**AIM OF THE TASK:**
Look through the listing below and write out exactly the lines from the line with "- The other" to the line with "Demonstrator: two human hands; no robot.", both included, and no others.

**PROVIDED DATA:**
- Opening Delimiter -
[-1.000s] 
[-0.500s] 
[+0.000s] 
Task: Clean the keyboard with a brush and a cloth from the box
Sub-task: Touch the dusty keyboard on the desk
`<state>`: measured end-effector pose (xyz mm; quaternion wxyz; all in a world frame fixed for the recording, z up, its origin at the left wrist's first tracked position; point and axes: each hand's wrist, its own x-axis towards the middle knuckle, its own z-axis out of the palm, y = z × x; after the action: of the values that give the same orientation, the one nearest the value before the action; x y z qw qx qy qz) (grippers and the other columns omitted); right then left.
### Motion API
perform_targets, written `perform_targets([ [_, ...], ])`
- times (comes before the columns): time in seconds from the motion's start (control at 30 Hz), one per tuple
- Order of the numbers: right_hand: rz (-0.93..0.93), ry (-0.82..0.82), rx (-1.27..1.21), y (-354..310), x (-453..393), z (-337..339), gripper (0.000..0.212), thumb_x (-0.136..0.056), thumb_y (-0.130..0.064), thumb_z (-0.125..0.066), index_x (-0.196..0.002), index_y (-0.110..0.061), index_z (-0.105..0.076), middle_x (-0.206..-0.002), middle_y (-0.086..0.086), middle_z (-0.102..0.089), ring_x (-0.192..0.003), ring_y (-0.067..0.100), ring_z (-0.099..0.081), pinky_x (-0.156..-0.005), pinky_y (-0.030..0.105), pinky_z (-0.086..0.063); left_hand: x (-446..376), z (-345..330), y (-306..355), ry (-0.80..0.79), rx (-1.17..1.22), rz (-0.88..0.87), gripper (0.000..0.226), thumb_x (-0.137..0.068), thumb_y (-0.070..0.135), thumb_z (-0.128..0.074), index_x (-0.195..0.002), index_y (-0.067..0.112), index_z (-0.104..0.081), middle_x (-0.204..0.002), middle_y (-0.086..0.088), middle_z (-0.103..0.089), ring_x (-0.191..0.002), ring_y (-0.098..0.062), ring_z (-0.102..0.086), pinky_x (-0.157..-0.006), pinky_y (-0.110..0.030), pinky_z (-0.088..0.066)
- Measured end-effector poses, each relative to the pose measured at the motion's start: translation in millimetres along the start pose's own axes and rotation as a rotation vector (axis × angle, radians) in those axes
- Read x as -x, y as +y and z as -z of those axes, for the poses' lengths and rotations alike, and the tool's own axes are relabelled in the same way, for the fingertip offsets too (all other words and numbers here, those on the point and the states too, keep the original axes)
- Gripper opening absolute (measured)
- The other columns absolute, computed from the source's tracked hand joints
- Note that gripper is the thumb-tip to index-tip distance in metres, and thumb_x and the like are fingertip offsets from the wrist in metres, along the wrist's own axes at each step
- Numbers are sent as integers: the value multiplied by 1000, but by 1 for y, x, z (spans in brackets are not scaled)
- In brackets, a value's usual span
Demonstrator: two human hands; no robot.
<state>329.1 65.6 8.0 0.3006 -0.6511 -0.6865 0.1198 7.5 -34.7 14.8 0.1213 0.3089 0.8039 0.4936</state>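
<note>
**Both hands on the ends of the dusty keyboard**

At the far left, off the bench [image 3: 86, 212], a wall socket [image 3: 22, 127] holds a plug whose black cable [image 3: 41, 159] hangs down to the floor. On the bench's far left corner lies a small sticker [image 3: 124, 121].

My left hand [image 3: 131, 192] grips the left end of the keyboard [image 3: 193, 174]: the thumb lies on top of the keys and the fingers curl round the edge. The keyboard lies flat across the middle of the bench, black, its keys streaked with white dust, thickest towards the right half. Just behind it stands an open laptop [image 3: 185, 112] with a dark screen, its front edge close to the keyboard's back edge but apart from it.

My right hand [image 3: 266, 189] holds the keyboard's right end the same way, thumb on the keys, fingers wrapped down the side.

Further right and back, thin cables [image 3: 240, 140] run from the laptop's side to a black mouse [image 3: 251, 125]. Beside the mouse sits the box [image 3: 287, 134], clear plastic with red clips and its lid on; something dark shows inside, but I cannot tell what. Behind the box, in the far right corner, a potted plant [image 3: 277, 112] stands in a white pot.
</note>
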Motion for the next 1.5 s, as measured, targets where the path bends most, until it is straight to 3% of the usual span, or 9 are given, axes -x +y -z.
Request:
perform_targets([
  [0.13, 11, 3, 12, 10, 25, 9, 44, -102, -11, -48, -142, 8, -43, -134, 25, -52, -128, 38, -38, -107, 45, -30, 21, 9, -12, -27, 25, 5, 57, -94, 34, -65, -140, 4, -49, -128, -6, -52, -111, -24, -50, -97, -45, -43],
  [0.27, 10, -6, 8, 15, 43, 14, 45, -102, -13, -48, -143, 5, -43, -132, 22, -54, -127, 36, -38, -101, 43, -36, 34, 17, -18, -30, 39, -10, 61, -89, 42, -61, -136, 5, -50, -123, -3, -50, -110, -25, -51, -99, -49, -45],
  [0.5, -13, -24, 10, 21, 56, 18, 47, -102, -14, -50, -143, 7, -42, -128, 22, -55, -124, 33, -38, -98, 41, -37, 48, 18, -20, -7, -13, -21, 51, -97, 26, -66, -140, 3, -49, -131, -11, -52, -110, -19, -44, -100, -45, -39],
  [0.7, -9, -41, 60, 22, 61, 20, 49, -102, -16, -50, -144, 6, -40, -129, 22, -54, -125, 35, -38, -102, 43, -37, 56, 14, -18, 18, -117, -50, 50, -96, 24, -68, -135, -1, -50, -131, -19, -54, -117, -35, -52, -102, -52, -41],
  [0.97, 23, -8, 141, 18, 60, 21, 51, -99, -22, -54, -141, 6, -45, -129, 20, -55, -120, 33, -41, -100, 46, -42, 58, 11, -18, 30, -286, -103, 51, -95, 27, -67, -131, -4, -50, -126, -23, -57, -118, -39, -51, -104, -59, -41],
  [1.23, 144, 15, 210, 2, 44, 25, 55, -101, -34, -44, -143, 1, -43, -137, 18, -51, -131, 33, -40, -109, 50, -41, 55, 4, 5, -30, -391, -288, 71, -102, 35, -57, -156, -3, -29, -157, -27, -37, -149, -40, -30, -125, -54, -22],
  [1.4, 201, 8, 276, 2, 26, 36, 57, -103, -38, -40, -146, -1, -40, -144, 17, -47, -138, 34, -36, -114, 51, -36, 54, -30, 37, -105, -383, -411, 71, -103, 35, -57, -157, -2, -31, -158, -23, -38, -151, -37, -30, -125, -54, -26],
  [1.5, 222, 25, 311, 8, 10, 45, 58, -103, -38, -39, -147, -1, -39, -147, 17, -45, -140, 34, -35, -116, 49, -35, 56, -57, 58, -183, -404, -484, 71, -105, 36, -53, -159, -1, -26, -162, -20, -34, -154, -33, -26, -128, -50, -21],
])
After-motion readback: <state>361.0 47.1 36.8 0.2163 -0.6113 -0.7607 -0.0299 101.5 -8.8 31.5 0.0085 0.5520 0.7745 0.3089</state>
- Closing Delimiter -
**YOUR RESPONSE:**
- The other columns absolute, computed from the source's tracked hand joints
- Note that gripper is the thumb-tip to index-tip distance in metres, and thumb_x and the like are fingertip offsets from the wrist in metres, along the wrist's own axes at each step
- Numbers are sent as integers: the value multiplied by 1000, but by 1 for y, x, z (spans in brackets are not scaled)
- In brackets, a value's usual span
Demonstrator: two human hands; no robot.

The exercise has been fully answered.